"Too close to China and lose the country. Too close to America and lose the party".
Ossia:
"Troppo vicino alla Cina, e perdi il paese. Troppo vicino agli Usa, e perdi il partito (comunista)".
Questo è il ritornello nelle strade del Vietnam in anni di complicato rapporto con gli ingombranti fratelli maggiori. Rapporti diplomatici che provano di tenersi in buoni rapporti con entrambe le potenze, ma anche diffidenze bipartisan. La paura che la Cina, come già successo nei secoli scorsi, possa rivendicare il Vietnam come suo legittimo possedimento, se non nella forma di un'invasione militare quanto in quella di un'invasione di basso profilo (commerciale, sociale, politica); paura che fa il paio con la diffidenza della recente buona disposizione degli Usa, sia per i ricordi della guerra che per la paura che una sempre maggiore influenza di Washington possa finire col mettere in discussione il Partito Comunista e lo stato socialista.
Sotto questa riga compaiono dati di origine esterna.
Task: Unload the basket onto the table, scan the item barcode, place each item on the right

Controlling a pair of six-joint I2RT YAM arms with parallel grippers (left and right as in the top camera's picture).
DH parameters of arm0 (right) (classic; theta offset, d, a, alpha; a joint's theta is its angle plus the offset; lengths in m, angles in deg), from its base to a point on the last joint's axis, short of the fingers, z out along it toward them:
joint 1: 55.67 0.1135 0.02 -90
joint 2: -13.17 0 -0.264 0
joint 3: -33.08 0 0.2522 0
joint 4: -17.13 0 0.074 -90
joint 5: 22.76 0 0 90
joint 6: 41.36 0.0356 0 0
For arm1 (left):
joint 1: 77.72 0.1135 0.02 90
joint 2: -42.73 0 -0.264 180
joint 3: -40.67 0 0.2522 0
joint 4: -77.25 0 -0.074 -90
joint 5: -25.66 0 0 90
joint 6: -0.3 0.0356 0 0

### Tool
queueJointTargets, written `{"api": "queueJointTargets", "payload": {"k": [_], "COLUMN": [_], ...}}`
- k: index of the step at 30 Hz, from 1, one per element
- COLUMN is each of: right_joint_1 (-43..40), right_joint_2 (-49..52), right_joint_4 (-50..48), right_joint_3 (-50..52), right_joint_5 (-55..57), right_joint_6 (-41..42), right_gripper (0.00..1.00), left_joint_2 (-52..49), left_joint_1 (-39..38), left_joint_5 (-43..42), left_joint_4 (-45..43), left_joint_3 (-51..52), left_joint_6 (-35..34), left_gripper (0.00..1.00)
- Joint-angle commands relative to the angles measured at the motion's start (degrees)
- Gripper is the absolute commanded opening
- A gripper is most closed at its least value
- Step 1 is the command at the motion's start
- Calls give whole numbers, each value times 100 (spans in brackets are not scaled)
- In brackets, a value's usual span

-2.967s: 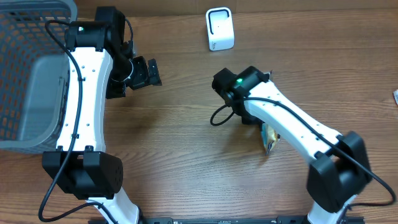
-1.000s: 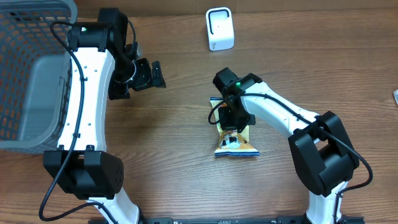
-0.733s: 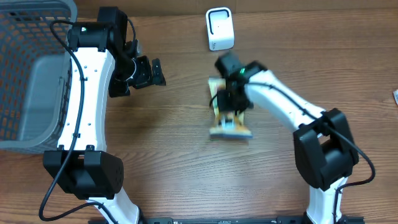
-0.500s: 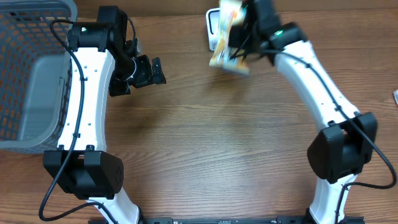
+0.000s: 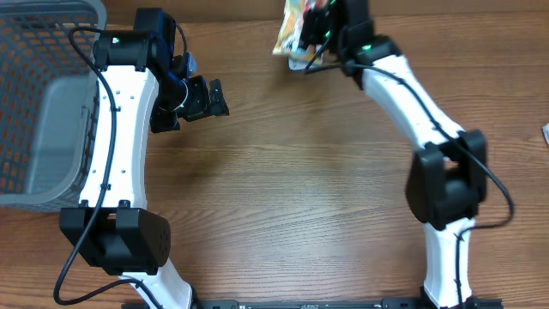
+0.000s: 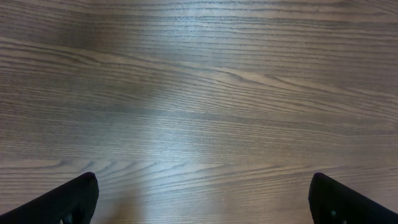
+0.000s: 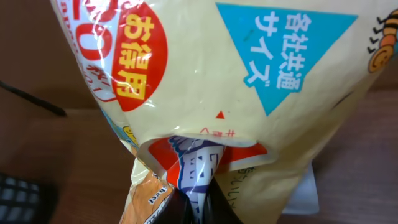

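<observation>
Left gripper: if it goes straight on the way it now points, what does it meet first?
Likely the wooden table; the left wrist view shows nothing else ahead of the left gripper.

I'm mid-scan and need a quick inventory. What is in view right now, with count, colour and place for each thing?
snack bag: one, cream-yellow with red and blue print, held up at the table's far edge, above the scanner
scanner: one, white, far edge of the table, mostly hidden by the bag
basket: one, grey mesh, far left corner
object: one, pale, cut off at the right edge, too little shows to identify it
table: one, brown wood grain
left end effector: one, black, open and holding nothing, over bare table beside the basket
right end effector: one, black, shut on the snack bag's bottom edge
</observation>
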Motion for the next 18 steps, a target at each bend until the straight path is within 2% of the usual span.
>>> {"api": "queueJointTargets", "payload": {"k": [1, 6, 12, 18], "right_joint_1": [20, 17, -20, -511], "right_joint_2": [177, 190, 94, -426], "right_joint_4": [-13, 111, 352, 1163], "right_joint_3": [-90, -94, -166, -813], "right_joint_5": [535, 1032, 1043, 1045], "right_joint_6": [28, -13, 37, 562], "right_gripper": [4, 4, 4, 4], "left_joint_2": [-42, -42, -42, -42], "left_joint_1": [-37, -37, -37, -37], "left_joint_5": [-22, -20, -20, -20], "left_joint_4": [-9, -9, -9, -9], "left_joint_3": [26, 26, 26, 26], "left_joint_6": [151, 151, 151, 151], "left_gripper": [100, 100, 100, 100]}}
Quindi avanti piano e con circospezione, facendo seguire ad ogni apertura da una parte una contro-apertura dall'altra, con la speranza di ricavare il meglio da questa posizione "a metà" ma con la paura di ritrovarsi ostaggio nei rapporti tra Beijing e Washington. Col rischio di perdere o il paese o il Partito, che nel contesto socialista vietnamita sono pressochè identificati.